=== GOAL OF THE EXERCISE ===
Nothing after the line containing "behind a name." belongs in the answer; write out exactly every line from the start of the material up to it, including it.

=== SOURCE MATERIAL ===
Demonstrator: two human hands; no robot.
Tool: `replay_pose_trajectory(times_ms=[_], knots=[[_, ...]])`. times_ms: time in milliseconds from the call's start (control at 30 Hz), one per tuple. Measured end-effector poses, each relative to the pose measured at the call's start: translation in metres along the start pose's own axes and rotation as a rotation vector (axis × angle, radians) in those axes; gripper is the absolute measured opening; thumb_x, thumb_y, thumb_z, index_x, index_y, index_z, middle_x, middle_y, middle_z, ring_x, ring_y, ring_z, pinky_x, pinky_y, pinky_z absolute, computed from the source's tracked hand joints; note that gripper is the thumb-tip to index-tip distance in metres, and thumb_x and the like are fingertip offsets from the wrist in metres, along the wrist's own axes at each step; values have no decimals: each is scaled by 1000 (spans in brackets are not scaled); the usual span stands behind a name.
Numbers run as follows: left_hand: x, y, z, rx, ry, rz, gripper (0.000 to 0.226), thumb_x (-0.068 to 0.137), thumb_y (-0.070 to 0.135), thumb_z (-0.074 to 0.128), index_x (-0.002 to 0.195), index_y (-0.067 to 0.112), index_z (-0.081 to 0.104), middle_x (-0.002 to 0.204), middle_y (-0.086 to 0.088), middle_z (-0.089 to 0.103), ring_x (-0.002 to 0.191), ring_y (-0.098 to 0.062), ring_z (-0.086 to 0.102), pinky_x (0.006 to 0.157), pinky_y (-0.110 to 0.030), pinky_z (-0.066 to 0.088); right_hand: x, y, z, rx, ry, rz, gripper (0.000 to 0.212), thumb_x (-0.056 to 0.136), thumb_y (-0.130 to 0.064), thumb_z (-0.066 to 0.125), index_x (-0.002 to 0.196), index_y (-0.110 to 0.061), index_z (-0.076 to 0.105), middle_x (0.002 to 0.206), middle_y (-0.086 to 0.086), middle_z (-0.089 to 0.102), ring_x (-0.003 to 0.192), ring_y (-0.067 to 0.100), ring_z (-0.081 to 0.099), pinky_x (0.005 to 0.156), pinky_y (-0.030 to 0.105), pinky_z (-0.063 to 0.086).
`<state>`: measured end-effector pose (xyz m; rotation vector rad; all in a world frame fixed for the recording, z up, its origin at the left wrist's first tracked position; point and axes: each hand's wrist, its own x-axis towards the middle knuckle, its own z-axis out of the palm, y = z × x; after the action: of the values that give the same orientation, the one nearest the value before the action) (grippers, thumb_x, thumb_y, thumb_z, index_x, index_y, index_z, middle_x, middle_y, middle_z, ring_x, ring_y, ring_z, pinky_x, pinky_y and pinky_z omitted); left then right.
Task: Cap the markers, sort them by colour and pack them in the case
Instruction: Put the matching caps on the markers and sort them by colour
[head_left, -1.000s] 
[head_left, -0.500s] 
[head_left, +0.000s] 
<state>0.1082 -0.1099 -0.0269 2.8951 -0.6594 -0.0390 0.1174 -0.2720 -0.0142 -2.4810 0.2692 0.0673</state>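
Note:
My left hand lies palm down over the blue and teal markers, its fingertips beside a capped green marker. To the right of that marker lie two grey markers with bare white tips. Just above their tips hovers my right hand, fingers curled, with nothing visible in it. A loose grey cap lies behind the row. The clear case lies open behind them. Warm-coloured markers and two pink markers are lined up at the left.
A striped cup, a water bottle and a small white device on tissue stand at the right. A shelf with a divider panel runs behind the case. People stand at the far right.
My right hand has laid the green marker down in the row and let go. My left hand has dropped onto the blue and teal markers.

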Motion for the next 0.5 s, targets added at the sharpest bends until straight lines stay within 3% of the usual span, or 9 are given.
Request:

=== SOLUTION TO THE EXERCISE ===
Demonstrator: two human hands; no robot.
Tool: `replay_pose_trajectory(times_ms=[_], knots=[[_, ...]])`. times_ms: time in milliseconds from the call's start (control at 30 Hz), one per tuple. Measured end-effector poses, each relative to the pose measured at the call's start: translation in metres along the start pose's own axes and rotation as a rotation vector (axis × angle, radians) in those axes; gripper is the absolute measured opening; thumb_x, thumb_y, thumb_z, index_x, index_y, index_z, middle_x, middle_y, middle_z, ring_x, ring_y, ring_z, pinky_x, pinky_y, pinky_z absolute, computed from the source's tracked hand joints; note that gripper is the thumb-tip to index-tip distance in metres, and thumb_x and the like are fingertip offsets from the wrist in metres, along the wrist's own axes at each step; values have no decimals: each is scaled by 1000 (spans in brackets are not scaled); the usual span stands behind a name.

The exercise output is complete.